Sharon, and after him Ehud Olmert, kept their side of the bargain. There were no additional financial incentives like cheap mortgages; Benjamin Netanyahu, the finance minister until August 2005, saw to that. On a few occasions when Israel was building homes that might be said to expand a settlement, Sharon’s national-security adviser would call me either to explain why this was necessary in a particular case or to beg forgiveness for a small deviation that might pay large political dividends for Sharon — and for the overall effort to limit settlement expansion.
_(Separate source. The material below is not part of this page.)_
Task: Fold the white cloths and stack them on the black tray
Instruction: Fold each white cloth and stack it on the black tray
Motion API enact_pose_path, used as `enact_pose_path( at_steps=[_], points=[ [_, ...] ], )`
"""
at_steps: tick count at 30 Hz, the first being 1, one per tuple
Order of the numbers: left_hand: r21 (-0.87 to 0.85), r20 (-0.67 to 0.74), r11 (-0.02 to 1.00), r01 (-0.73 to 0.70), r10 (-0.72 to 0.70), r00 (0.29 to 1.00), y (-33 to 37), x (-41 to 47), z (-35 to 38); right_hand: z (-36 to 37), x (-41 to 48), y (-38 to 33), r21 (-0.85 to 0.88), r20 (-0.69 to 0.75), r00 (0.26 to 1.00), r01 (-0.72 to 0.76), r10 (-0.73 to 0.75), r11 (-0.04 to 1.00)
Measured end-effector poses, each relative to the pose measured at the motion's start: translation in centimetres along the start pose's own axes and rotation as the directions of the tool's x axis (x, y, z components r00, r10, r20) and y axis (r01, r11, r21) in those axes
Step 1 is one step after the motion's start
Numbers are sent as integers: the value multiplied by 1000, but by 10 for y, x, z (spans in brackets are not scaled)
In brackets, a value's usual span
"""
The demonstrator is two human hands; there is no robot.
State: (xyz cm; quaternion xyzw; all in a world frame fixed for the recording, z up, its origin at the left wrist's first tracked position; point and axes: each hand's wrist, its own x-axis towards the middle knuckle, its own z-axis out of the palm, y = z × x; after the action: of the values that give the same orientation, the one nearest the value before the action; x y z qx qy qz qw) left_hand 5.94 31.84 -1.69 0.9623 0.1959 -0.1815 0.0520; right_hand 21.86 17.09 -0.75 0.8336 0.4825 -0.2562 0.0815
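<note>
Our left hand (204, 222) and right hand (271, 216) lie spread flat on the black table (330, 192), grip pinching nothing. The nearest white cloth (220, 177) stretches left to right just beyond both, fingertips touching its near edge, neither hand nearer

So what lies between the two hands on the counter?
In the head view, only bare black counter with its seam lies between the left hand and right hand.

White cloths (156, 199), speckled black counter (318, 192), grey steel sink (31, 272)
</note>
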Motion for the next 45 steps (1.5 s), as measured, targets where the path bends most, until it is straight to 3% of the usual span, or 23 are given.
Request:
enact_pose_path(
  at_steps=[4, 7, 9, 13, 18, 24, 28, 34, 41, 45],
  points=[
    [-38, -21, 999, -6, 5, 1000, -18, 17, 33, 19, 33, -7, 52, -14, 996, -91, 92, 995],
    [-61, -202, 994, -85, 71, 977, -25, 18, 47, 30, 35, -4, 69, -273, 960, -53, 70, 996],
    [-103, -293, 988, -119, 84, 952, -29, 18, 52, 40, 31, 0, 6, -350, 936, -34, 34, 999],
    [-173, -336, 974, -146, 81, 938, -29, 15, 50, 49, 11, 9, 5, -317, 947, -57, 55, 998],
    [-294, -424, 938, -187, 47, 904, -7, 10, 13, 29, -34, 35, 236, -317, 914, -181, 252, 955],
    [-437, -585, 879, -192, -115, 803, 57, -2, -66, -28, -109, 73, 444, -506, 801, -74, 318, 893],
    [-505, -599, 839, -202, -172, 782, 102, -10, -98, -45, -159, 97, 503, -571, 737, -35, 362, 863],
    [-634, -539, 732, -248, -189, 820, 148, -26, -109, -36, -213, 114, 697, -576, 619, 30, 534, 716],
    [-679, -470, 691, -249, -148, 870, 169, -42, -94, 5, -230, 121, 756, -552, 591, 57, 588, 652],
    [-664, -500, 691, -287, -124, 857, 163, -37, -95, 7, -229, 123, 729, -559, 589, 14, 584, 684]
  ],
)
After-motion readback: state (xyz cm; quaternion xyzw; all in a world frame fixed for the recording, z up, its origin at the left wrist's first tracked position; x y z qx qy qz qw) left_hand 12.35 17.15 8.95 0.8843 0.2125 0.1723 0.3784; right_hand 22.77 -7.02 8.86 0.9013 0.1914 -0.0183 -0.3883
So the deal worked — until Barack Obama threw it away. On his second day in office (January 22, 2009) he went to the State Department to announce his appointment of George Mitchell as his special Middle East peace envoy, and the old idea of an absolute freeze was back. As Hillary Clinton described Obama’s position in May 2009, “he wants to see a stop to settlements — not some settlements, not outposts, not ‘natural growth’ exceptions.” In June 2009, Obama said this to NPR:

I think that we do have to retain a constant belief in the possibilities of negotiations that will lead to peace. And that’s going to require, from my view, a two-state solution that is going to require that each side — the Israelis and Palestinians — meet their obligations. I’ve said very clearly to the Israelis both privately and publicly that a freeze on settlements, including natural growth, is part of those obligations.

So the Obama administration was now demanding that such a freeze was a precondition for negotiations between Israelis and Palestinians: no freeze, no negotiations. This had never been the American view, but it also had never even been Yasser Arafat’s view! He had negotiated with several Israel prime ministers while settlement construction was underway — and indeed while the expansion was very rapid. Palestinians opposed settlement construction, to be sure, but they had never before made it the central issue between them and Israel, or an issue that would prevent prevent peace negotiations.

But what could Mahmoud Abbas, the Palestinian leader who followed Arafat, do in the face of this new American stance? He could not of course be “less Palestinian” than Obama, so he stayed away from the table and accepted the American-imposed precondition. Abbas explained it all in 2011 to Newsweek, at a moment when Obama had decided that talks were needed fast, so that suddenly no preconditions should be permitted: “It was Obama who suggested a full settlement freeze. I said OK, I accept. We both went up the tree. After that, he came down with a ladder and he removed the ladder and said to me, jump. Three times he did it.”

Obama’s obsession with settlement activity (a malady shared by John Kerry, it is now very clear) led him to pose a total freeze as a precondition to talks — which helps explain why during his eight years there have been no serious face-to-face negotiations. His misunderstanding of Israeli politics led him to strengthen the pro-settlement forces, because he demanded a total freeze even in Jerusalem — something no Israeli government has ever agreed to or ever will. Had Obama asked for a freeze only in settlements beyond the Israeli security barrier, in outlying areas and surrounded by Palestinians, he might have had wide public support in Israel. Many Israelis view those areas as part of a future Palestine or perhaps part of Jordan someday, but not a future part of Israel. But when Obama said there must be a total freeze even in the major blocks that Israel will obviously keep in any peace agreement, and in Jerusalem, and added “no natural growth,” he lost the vast majority of Israelis. And rightly so.

President Trump would be well advised to go back to the Bush–Sharon letters of 2004. They provided a sensible compromise on settlement growth. The sooner the errors of the Obama years are left behind, the better.